Healing Stories: Memoir as Testimony in the Classroom

In my English and Medical Humanities class, I include Christian writers who have
faced death and written well about it, and found students receptive to the experience of
reading and discussing the subject. The physician-writer Paul Kalanithi’s memoir, When
Breath Become Air, beautifully illustrates the power of language and literature to help
face issues of loss, whether loss of faith or loss of one’s life.
Paul loved literature in both undergraduate and graduate school, but also was drawn
to medicine. The day came when he heard a calling to put his learning into direct
practice, specifically that of healing. As a medical student and resident surgeon who
saw his work as ministry, he cared deeply for his patients.
However, having left the study of literature to immerse himself in practicing medicine,
he returned to it when he was diagnosed with an aggressive form of cancer. Reading
literary works helped him face the heavy emotional weight of caring for his patients as
he battled his own disease. He writes, “Torn between being a doctor and being a
patient, delving into medical science and turning back to literature for answers, I
struggled, while facing my own death, to rebuild my old life—or perhaps find a new
one.”
While facing the prospect of his own death, Paul also confronts his loss of faith.

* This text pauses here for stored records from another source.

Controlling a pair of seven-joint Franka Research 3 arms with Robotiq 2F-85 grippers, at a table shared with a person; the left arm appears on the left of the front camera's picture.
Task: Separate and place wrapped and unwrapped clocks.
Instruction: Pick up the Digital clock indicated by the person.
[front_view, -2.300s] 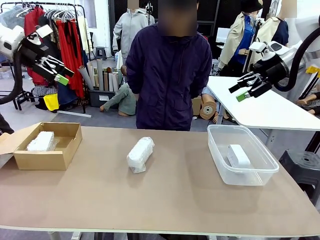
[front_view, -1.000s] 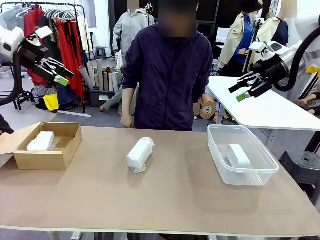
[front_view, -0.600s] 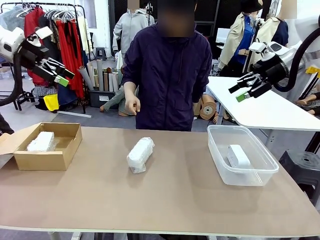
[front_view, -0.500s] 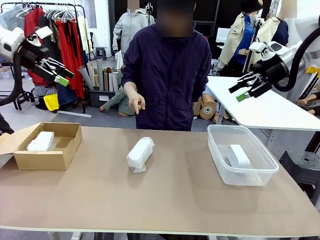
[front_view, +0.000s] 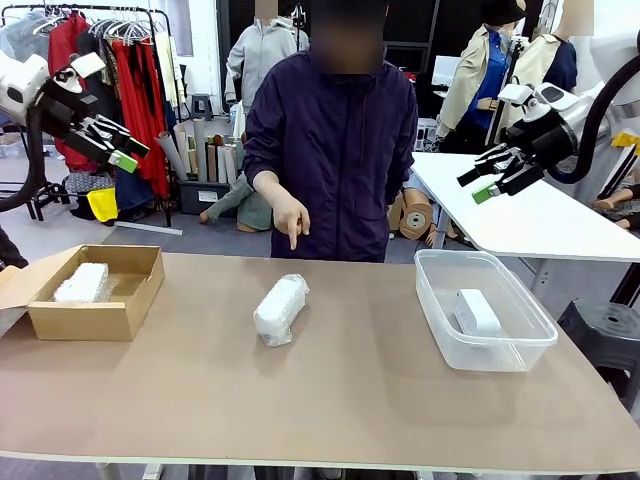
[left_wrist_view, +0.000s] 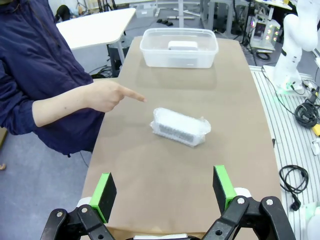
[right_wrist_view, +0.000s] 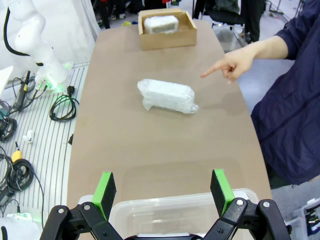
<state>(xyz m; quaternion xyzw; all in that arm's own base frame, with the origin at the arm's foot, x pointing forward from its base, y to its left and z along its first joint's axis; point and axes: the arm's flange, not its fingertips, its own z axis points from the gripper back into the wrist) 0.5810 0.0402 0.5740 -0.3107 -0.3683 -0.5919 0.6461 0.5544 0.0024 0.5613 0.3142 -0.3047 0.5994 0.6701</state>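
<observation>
Pointing down from the far side, the person's hand (front_view: 292, 218) hovered above the loose bundle (front_view: 281, 308), a bubble-wrapped clock lying on the table (front_view: 350, 400) between the cardboard box (front_view: 80, 322) and the clear tub (front_view: 440, 320). In the front view, 1 wrapped clock (front_view: 82, 283) lay in the box and the bare clock (front_view: 476, 311) sat in the tub, so the sorting looked 2 parts done with 1 left. The left gripper (front_view: 125, 150) and the right gripper (front_view: 473, 185) hung high at either side, well clear of the table, jaws spread and empty.

From the left wrist, the parted green pads (left_wrist_view: 106, 192) framed the loose bundle, lying askew near the table's middle, the pointing finger near it but not touching.

From the right wrist, the jaws stood wide over the near rim of the tub, with the loose bundle farther along and the box beyond it.

The step in hand appeared to be the pick of the last wrapped clock. The next move likely called for the left arm to descend, line up across the bundle's narrow width, close gently on the yielding wrap and carry it to the box.
</observation>
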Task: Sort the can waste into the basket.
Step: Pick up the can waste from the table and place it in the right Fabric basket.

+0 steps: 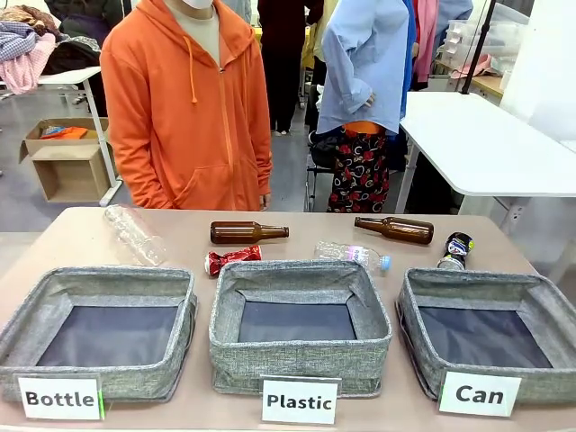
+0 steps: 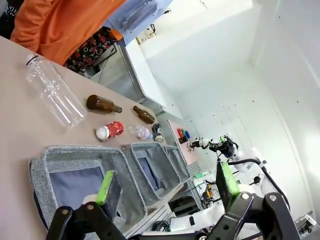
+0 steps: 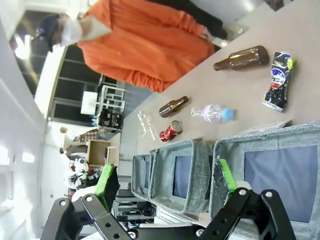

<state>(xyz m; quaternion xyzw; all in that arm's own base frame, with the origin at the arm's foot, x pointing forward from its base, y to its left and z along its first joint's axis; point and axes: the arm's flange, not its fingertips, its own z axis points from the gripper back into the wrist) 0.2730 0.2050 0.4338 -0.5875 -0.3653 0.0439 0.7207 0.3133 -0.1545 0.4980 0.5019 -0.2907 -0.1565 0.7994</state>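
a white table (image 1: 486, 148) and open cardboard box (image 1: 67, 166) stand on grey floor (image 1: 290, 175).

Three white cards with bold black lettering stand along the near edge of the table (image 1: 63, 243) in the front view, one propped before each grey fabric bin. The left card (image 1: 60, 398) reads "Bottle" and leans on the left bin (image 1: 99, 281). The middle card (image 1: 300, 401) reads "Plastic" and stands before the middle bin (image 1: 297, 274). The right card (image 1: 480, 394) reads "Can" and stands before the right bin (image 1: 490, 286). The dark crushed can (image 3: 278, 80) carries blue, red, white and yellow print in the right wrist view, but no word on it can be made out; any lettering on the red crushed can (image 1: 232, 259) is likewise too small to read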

Though his younger years in a Christian home had been filled with a nightly ritual of
prayer and scripture reading, he gradually exchanged his early faith for a more
scientific, materialist view. He succumbed to the temptation of believing only those
things that can be seen, felt, or measured.
Eventually, facing his impending death, he reclaims his former faith: “Yet I returned to
the central values of Christianity—sacrifice, redemption, forgiveness—because I found
them so compelling.” Though Paul eventually exchanges his own “breath for air,”
meaning he loses his fight with cancer, it was faith and a love of literature and language
that helped to give him a solid framework for facing mortality.
Paul died while working on his unfinished manuscript but left us a memoir that has
enriched our classroom with its spiritual and emotional power. By reading texts that
grapple with the heaviest of subjects—loss—students can experience the power of
literature to strengthen their faith.